Amerykański magazyn "US Infrastructure" postanowił policzyć zużycie prądu, jaki potrzebny jest dla funkcjonowania internetu. Przedstawione wyniki nie oddają w pełni sytuacji, gdyż pochodzą z roku 2005, jednak pozwalają wyobrazić sobie ogólny obraz. W latach 2000-2005 zużycie energii w tym sektorze wzrosło dwukrotnie.

W badanym roku na całym świecie działało 27,3 milionów serwerów, a każdy z nich średnio zużywał 251 watów energii elektrycznej. Standardowa serwerownia zużywa 40 razy więcej prądu niż zwykły biurowiec.

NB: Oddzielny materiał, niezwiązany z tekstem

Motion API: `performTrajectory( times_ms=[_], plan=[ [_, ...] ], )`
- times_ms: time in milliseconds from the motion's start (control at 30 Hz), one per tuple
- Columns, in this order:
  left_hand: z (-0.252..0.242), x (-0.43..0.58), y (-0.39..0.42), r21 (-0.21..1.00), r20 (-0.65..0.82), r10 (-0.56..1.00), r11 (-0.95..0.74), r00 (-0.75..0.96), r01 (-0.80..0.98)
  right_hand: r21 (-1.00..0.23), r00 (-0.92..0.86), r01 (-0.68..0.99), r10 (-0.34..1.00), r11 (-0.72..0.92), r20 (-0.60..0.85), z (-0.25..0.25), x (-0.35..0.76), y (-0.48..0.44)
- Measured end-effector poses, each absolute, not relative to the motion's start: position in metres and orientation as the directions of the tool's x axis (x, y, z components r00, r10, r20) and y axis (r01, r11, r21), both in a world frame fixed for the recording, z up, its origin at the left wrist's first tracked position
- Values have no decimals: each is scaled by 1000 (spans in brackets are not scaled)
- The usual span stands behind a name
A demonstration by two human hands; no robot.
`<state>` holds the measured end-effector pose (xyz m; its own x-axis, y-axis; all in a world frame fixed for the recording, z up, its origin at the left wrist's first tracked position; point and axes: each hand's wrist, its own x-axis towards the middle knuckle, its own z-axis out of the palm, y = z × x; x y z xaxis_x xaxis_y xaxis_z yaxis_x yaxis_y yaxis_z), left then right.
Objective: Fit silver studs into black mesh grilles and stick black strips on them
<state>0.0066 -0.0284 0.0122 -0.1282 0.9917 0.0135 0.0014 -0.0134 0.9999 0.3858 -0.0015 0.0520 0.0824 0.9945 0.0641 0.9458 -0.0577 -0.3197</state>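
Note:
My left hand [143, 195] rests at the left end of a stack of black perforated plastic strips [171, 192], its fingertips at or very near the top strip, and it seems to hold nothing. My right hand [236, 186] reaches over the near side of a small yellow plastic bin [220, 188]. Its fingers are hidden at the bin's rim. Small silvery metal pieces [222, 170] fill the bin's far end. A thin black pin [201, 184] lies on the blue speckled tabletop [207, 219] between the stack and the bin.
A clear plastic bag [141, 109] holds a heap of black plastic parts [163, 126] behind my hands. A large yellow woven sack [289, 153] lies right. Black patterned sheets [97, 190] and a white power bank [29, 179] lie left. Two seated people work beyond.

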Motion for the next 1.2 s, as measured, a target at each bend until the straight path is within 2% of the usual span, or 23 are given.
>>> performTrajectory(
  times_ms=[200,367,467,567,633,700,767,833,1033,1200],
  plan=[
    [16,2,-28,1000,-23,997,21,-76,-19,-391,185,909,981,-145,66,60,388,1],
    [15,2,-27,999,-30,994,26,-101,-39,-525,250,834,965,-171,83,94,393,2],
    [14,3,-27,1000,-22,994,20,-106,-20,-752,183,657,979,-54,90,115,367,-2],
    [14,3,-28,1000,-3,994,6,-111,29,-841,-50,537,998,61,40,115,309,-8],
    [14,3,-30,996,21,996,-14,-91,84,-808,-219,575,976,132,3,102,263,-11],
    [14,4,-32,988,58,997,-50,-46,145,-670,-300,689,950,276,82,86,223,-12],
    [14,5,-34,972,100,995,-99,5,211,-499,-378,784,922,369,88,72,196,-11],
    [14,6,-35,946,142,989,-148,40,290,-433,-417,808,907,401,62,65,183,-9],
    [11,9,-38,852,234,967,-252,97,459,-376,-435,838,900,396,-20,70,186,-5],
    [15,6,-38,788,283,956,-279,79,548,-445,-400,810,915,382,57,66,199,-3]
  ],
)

Zużyta energia wystarczyłaby do zasilenia około 5,8 milionów gospodarstw domowych, czyli tylu, ile znajduje się w stanie Massachusetts. W 2006 roku serwerownie zużyły 1,5 procenta całej energii skonsumowanej w Stanach Zjednoczonych. Wartym podkreślenia jest fakt, że potrzebują one więcej prądu niż wszystkie amerykańskie telewizory.

Rachunek, jakie one otrzymały opiewał na kwotę 2,7 mld dolarów. Światowe zużycie prądu kosztowało z kolei 7,2 mld dolarów. Ponieważ od tamtego czasu dokonała się swego rodzaju rewolucja w postaci chociażby serwisów społecznościowych (czy generalnie mówiąc rozwój Web 2.0), oczekiwać można, że obecnie wydawane co roku sumy są znacznie większe. Nic nie wskazuje na to, by miało się to zmienić.

Obecnie jednak coraz większą popularność zyskują projekty, dzięki którym energia wykorzystywana przez centra przetwarzania danych jest ponownie wykorzystywana. Jak chociażby do ogrzania wody w basenie w szwajcarskim Uitikon, gdzie swoją serwerownię ma IBM.